(Data below)
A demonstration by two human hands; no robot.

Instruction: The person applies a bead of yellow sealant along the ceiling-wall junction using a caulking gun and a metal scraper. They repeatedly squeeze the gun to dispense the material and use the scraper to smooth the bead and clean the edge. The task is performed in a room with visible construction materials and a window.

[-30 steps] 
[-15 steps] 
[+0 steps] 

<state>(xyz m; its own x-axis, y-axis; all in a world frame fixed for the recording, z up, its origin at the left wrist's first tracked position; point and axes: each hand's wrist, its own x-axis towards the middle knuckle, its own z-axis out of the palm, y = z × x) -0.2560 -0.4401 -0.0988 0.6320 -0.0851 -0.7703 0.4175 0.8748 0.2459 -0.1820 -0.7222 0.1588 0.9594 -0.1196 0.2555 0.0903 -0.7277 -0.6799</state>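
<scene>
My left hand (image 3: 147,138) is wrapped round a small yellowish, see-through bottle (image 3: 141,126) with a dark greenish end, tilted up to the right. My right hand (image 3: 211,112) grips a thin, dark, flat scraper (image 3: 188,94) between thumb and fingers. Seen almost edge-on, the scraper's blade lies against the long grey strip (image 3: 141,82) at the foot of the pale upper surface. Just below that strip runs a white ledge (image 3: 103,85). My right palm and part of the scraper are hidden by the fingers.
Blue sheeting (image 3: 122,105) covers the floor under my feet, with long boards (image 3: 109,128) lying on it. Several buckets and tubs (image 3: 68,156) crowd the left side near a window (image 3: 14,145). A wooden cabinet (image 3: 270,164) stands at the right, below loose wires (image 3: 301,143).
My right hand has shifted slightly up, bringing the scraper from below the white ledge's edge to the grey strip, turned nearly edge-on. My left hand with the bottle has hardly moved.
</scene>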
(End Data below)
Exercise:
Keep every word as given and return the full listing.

Response:
A demonstration by two human hands; no robot.

Instruction: The person applies a bead of yellow sealant along the ceiling-wall junction using a caulking gun and a metal scraper. They repeatedly squeeze the gun to dispense the material and use the scraper to smooth the bead and clean the edge. The task is performed in a room with visible construction materials and a window.

[-30 steps] 
[-15 steps] 
[+0 steps] 

<state>(xyz m; its own x-axis, y-axis; all in a world frame fixed for the recording, z up, its origin at the left wrist's first tracked position; point and axes: each hand's wrist, its own x-axis towards the middle knuckle, its own z-axis out of the palm, y = z × x) -0.2560 -0.4401 -0.0988 0.6320 -0.0851 -0.7703 0.4175 0.8748 0.2459 -0.1820 -0.7222 0.1588 0.9594 -0.1196 0.2555 0.0903 -0.7277 -0.6799</state>
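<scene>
My left hand (image 3: 147,138) is wrapped round a small yellowish, see-through bottle (image 3: 141,126) with a dark greenish end, tilted up to the right. My right hand (image 3: 211,112) grips a thin, dark, flat scraper (image 3: 188,94) between thumb and fingers. Seen almost edge-on, the scraper's blade lies against the long grey strip (image 3: 141,82) at the foot of the pale upper surface. Just below that strip runs a white ledge (image 3: 103,85). My right palm and part of the scraper are hidden by the fingers.
Blue sheeting (image 3: 122,105) covers the floor under my feet, with long boards (image 3: 109,128) lying on it. Several buckets and tubs (image 3: 68,156) crowd the left side near a window (image 3: 14,145). A wooden cabinet (image 3: 270,164) stands at the right, below loose wires (image 3: 301,143).
My right hand has shifted slightly up, bringing the scraper from below the white ledge's edge to the grey strip, turned nearly edge-on. My left hand with the bottle has hardly moved.
</scene>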

The response is now done.